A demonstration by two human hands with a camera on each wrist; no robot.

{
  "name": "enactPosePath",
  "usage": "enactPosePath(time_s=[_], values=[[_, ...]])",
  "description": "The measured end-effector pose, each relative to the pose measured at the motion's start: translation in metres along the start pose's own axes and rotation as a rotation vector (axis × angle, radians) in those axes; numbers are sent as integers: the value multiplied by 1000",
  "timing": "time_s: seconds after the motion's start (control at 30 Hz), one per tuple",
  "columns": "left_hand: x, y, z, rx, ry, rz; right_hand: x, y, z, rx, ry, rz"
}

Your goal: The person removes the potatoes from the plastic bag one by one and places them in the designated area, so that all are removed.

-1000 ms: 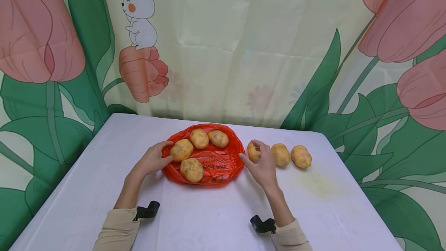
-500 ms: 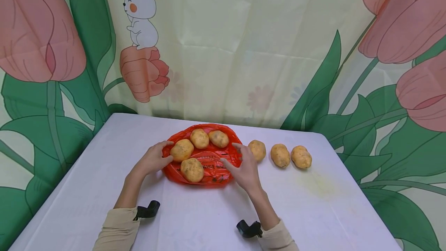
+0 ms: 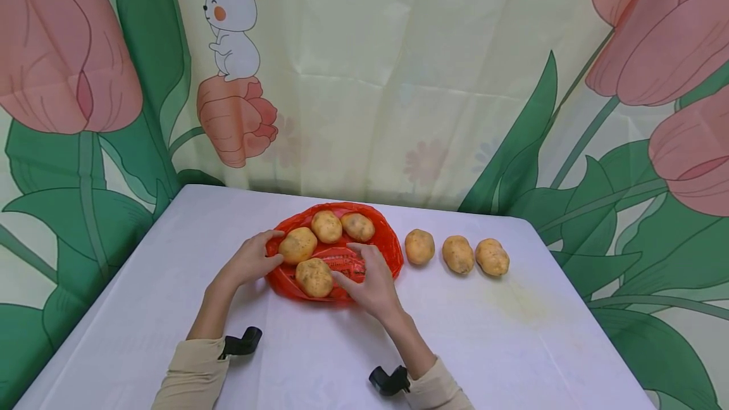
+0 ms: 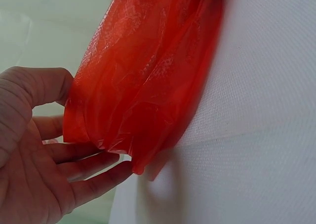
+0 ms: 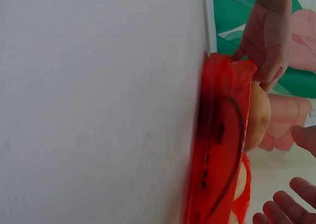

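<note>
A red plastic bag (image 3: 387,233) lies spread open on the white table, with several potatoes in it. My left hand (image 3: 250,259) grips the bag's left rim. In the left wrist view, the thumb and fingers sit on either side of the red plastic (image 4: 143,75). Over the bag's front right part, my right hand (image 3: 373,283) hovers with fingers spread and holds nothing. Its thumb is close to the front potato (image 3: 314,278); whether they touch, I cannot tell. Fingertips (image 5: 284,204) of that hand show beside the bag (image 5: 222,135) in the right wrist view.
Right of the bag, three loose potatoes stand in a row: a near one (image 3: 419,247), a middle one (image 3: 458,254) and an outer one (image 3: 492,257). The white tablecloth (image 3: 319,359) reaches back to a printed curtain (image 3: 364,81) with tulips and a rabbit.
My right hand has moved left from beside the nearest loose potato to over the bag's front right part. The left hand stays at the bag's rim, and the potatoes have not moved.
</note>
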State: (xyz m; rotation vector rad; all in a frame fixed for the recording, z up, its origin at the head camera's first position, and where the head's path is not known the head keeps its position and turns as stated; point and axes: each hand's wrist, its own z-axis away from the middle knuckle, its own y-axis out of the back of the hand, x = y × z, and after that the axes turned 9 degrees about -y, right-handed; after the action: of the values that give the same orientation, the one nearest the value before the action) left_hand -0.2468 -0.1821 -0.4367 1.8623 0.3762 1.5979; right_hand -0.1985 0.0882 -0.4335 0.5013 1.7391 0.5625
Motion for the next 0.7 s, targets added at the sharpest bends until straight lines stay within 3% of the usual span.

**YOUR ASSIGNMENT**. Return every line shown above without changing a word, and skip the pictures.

**ANSWER SPACE**.
A demonstration by two human hands with a camera on each wrist; no robot.

{
  "name": "enactPosePath",
  "usage": "enactPosePath(time_s=[_], values=[[_, ...]])",
  "description": "The measured end-effector pose, each relative to the pose measured at the motion's start: translation in metres along the start pose's own axes and rotation as a rotation vector (axis × angle, radians) in those axes; numbers are sent as integers: the value multiplied by 1000",
  "timing": "time_s: seconds after the motion's start (control at 30 Hz), one per tuple",
  "columns": "left_hand: x, y, z, rx, ry, rz; right_hand: x, y, z, rx, ry, rz"
}

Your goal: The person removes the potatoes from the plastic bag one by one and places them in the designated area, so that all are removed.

-1000 ms: 
-500 ms: 
+0 ms: 
+0 ms: 
+0 ms: 

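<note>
A red plastic bag (image 3: 387,233) lies spread open on the white table, with several potatoes in it. My left hand (image 3: 250,259) grips the bag's left rim. In the left wrist view, the thumb and fingers sit on either side of the red plastic (image 4: 143,75). Over the bag's front right part, my right hand (image 3: 373,283) hovers with fingers spread and holds nothing. Its thumb is close to the front potato (image 3: 314,278); whether they touch, I cannot tell. Fingertips (image 5: 284,204) of that hand show beside the bag (image 5: 222,135) in the right wrist view.
Right of the bag, three loose potatoes stand in a row: a near one (image 3: 419,247), a middle one (image 3: 458,254) and an outer one (image 3: 492,257). The white tablecloth (image 3: 319,359) reaches back to a printed curtain (image 3: 364,81) with tulips and a rabbit.
My right hand has moved left from beside the nearest loose potato to over the bag's front right part. The left hand stays at the bag's rim, and the potatoes have not moved.
</note>
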State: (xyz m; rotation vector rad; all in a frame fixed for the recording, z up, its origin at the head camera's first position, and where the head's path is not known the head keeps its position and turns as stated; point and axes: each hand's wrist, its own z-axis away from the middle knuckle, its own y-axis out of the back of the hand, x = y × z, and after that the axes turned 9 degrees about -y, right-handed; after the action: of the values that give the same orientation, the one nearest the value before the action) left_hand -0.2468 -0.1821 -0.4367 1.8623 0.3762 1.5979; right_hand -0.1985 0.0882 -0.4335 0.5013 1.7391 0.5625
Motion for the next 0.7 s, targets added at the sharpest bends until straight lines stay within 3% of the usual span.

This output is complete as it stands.